Тогда и другие, присоединившись к ней, принялись осыпать солдат оскорблениями. Некоторые, правда, еще кричали: «Да здравствуют солдаты! Бросай в шахту офицеров!» Но вскоре все заглушил единый клич: «Долой красноштанников! Убирайтесь!» Солдаты, которые молча, с бесстрастными, каменными лицами выслушивали призывы к братанию и дружеские уговоры перейти на сторону забастовщиков, хранили ту же немую суровость и под градом ругательств. Капитан, стоявший позади, обнажил саблю и, видя, что толпа надвигается все ближе, того и гляди прижмет весь отряд к стене, скомандовал: «В штыки?» И тотчас два ряда стальных штыков, сверкнув в воздухе, уставили свои острия прямо в грудь забастовщикам.
— Ах, гадины! — взвыла Горелая, попятившись.
Но, отступив немного, все опять двинулись вперед в героическом презрении к смерти. Женщины бросились первыми, жена Маэ и жена Левака вопили в исступлении:
— Убить нас хотите! Убейте! Мы свои права защищаем!
Левак, рискуя пораниться, ухватил руками сразу три штыка и, стараясь вытащить из гнезда, тянул их, дергал и с неистовой силой, удесятеренной бешеным гневом, даже согнул их. Бутлу, уже сожалевший, что пришел сюда вслед за товарищем, стоял в стороне и преспокойно смотрел на старания Левака.
— Ну, что же вы? Убивайте! — твердил Маэ. — Покажите, какие вы молодцы! Убивайте!
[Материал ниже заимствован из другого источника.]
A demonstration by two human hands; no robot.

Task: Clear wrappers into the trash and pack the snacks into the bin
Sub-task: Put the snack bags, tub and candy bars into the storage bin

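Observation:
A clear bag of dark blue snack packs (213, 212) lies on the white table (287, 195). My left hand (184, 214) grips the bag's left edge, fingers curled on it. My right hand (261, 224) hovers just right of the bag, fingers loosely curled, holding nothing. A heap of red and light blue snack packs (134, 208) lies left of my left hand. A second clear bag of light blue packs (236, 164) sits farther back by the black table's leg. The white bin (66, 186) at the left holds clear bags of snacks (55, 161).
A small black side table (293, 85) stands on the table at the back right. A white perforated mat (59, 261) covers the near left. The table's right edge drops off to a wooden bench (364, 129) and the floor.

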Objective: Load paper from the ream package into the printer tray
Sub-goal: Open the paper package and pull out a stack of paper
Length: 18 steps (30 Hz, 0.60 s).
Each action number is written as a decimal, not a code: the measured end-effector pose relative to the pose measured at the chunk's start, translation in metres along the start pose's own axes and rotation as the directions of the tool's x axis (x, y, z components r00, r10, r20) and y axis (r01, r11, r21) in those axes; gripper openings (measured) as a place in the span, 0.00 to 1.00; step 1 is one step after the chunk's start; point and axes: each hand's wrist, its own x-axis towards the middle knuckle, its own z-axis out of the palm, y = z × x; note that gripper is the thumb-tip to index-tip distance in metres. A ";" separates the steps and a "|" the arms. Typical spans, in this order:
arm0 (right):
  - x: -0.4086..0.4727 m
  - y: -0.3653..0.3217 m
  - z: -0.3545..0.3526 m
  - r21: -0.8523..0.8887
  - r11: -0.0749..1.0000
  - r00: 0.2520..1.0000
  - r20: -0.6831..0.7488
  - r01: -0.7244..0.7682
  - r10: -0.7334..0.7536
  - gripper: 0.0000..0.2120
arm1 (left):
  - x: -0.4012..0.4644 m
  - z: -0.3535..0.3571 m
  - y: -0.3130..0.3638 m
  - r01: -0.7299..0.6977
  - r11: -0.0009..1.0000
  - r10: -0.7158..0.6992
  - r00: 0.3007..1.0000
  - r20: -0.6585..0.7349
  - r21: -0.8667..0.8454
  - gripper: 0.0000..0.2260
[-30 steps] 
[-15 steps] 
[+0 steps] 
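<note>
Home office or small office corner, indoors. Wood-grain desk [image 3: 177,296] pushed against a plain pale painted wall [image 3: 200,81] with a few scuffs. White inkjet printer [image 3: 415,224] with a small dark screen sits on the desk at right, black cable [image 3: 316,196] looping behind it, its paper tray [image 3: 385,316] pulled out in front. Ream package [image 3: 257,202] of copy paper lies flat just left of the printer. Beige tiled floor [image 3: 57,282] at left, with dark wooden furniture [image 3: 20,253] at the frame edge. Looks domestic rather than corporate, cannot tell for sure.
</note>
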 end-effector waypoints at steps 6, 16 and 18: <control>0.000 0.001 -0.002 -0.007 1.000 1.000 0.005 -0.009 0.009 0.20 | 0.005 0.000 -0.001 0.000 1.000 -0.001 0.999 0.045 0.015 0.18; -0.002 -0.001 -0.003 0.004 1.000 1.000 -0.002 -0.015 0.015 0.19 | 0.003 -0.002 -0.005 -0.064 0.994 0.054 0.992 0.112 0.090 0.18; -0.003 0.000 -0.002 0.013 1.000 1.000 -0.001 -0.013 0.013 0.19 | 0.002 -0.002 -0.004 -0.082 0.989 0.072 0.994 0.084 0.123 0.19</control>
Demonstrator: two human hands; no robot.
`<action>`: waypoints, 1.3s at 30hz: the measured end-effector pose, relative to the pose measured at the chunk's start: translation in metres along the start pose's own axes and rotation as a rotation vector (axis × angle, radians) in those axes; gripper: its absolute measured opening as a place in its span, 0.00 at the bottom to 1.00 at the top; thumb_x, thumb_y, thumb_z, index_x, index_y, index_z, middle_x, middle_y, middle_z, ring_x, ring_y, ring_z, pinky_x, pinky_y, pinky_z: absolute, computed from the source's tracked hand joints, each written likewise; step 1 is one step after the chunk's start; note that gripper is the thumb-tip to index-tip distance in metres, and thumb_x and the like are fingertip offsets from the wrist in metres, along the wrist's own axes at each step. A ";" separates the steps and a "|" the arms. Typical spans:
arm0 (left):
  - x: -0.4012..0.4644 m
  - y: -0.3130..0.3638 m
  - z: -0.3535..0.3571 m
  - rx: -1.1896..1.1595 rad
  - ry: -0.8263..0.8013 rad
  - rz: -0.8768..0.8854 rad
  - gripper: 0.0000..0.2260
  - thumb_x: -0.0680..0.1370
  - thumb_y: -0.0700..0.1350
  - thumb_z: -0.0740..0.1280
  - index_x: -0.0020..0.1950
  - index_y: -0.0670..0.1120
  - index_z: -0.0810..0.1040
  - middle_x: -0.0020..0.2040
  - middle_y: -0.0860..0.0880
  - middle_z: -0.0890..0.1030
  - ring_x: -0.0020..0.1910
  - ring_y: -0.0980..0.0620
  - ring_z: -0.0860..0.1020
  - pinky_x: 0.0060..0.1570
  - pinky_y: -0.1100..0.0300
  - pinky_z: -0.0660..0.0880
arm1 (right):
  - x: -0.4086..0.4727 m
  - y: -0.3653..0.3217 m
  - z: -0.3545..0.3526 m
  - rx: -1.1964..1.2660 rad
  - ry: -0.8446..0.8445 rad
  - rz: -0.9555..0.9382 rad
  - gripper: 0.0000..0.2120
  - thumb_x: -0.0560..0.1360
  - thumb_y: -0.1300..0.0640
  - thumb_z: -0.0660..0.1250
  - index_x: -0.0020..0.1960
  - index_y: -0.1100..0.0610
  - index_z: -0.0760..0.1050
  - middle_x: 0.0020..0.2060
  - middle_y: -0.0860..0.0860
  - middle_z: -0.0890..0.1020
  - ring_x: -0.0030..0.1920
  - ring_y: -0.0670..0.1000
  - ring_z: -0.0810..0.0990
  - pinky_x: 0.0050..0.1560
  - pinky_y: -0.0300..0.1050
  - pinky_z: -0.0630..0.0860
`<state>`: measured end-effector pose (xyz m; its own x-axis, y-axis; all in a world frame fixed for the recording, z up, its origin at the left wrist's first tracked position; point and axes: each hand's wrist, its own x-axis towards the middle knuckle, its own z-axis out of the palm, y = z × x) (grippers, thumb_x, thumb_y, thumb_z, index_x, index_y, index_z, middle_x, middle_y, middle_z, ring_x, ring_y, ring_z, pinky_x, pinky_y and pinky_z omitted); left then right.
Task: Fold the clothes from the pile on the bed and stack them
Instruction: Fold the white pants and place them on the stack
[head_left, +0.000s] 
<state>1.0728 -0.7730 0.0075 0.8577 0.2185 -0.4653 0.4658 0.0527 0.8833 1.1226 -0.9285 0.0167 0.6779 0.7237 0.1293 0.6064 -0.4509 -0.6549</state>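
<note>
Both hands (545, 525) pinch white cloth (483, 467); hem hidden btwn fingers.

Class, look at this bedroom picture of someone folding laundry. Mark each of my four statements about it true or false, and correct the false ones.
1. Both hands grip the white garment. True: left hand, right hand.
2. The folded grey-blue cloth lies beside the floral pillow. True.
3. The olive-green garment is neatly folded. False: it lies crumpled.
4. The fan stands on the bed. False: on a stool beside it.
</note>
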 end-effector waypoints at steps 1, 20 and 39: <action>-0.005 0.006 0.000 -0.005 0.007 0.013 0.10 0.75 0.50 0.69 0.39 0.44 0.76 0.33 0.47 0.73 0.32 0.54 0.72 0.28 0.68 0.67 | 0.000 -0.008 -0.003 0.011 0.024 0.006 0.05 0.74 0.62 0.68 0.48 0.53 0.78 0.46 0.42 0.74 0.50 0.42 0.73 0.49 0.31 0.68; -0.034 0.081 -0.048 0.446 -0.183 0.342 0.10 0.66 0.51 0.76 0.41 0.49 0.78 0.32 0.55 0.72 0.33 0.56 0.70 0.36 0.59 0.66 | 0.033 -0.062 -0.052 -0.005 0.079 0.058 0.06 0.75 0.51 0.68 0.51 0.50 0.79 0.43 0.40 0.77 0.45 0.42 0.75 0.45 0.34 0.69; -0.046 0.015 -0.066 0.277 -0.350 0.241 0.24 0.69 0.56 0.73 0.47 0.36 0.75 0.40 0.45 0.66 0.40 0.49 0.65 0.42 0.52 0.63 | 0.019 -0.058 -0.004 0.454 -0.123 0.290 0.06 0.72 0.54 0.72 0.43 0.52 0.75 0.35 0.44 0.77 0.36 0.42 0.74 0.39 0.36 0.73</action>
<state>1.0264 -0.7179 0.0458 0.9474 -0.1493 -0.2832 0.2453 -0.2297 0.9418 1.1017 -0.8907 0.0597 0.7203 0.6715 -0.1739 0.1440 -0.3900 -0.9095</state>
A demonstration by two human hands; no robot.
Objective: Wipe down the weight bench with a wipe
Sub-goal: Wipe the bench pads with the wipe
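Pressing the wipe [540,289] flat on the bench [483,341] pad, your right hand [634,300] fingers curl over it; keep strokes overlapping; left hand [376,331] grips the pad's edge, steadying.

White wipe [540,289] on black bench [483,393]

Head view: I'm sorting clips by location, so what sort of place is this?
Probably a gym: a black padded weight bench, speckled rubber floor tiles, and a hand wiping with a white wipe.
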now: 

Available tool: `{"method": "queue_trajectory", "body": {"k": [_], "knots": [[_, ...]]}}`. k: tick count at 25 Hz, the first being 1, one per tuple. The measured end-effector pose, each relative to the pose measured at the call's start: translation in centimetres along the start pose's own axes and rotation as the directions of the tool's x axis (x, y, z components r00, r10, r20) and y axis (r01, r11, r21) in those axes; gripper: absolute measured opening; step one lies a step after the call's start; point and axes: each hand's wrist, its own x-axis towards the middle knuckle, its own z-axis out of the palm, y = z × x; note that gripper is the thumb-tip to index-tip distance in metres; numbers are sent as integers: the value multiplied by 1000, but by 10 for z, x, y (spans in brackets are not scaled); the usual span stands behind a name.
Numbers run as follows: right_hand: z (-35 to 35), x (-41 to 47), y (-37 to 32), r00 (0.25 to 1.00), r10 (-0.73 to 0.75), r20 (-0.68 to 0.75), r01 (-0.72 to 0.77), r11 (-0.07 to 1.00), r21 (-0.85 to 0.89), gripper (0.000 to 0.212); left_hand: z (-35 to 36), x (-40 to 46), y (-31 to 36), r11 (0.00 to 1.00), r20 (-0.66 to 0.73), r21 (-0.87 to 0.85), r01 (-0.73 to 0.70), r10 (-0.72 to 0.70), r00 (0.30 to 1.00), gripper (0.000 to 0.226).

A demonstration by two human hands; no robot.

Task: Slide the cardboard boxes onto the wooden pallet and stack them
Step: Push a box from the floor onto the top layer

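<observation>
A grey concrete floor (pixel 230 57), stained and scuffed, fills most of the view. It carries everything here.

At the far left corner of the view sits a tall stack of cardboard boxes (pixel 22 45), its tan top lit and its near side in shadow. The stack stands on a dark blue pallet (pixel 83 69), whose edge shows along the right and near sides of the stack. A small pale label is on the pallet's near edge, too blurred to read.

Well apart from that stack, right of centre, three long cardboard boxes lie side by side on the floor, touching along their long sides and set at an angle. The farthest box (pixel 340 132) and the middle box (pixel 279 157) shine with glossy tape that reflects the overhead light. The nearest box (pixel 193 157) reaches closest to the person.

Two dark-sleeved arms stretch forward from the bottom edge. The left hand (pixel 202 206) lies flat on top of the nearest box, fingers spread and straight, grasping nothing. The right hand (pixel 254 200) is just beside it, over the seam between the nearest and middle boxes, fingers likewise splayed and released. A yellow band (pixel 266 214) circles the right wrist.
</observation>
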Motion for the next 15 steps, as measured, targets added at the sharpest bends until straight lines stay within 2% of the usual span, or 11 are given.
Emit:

Он распахнул куртку, разорвал рубашку, подставляя свою волосатую грудь, как будто татуированную частичками угля, въевшимися в тело. Он сам лез на штыки, и эта дерзкая отвага была такой грозной, что солдаты пятились от него. Один из передних колол его в грудь, и Маэ напирал как безумный, будто хотел, чтоб острие вонзилось глубже и хрустнули в груди ребра.
— Что, трусы, не хватает духу?.. За нами стоят десять тысяч. Убьете нас, а потом придется перебить еще десять тысяч.
Положение солдат становилось критическим, — они получили строгий приказ прибегнуть к оружию лишь в крайнем случае. Но ведь эти сумасшедшие идут напролом и сами напорятся на штыки. Как их отгонишь! А скоро и отступать будет некуда: вот-вот притиснут к стене. Толпа надвигалась неотвратимо, как морской прилив. Однако отряд, то есть горсточка вооруженных людей, преграждавших ей путь, держался стойко, хладнокровно выполняя короткие приказы капитана. Офицер, у которого от волнения блестели глаза и нервно подергивались губы, больше всего боялся, как бы солдаты не рассвирепели от оскорблений, которыми их осыпали. Один сержант, долговязый худой юнец с жиденькими закрученными усиками, как-то беспокойно щурился и моргал глазами. У стоявшего близ него ветерана с нашивками лицо, выдубленное за двадцать кампании, вдруг побледнело, когда Левак, словно соломинку, согнул его штык; третий, — вероятно, новобранец, в котором еще чувствовался деревенский парень, побагровел, услыша, как его ругают сволочью и мерзавцем. А злобные нападки не прекращались: на солдат замахивались кулаками, выкрикивали грубейшие слова, на них сыпались угрозы и обвинения, оскорбительные, как пощечина. Только силой приказа, силой военной дисциплины можно было сдерживать солдат, заставить стоять вот с этими каменными лицами, застыв в угрюмом безмолвии.
Столкновение казалось неизбежным; вдруг из двери, отворившейся позади отряда, вышел штейгер Ришом, седовласый старик, похожий на благодушного жандарма, и, весь дрожа от волнения, громко крикнул:
— Ах, черт! Ах, черт! Да что же это за глупости такие! Нельзя же такие глупости допускать!
И он бросился в еще остававшийся промежуток между штыками солдат и толпой углекопов.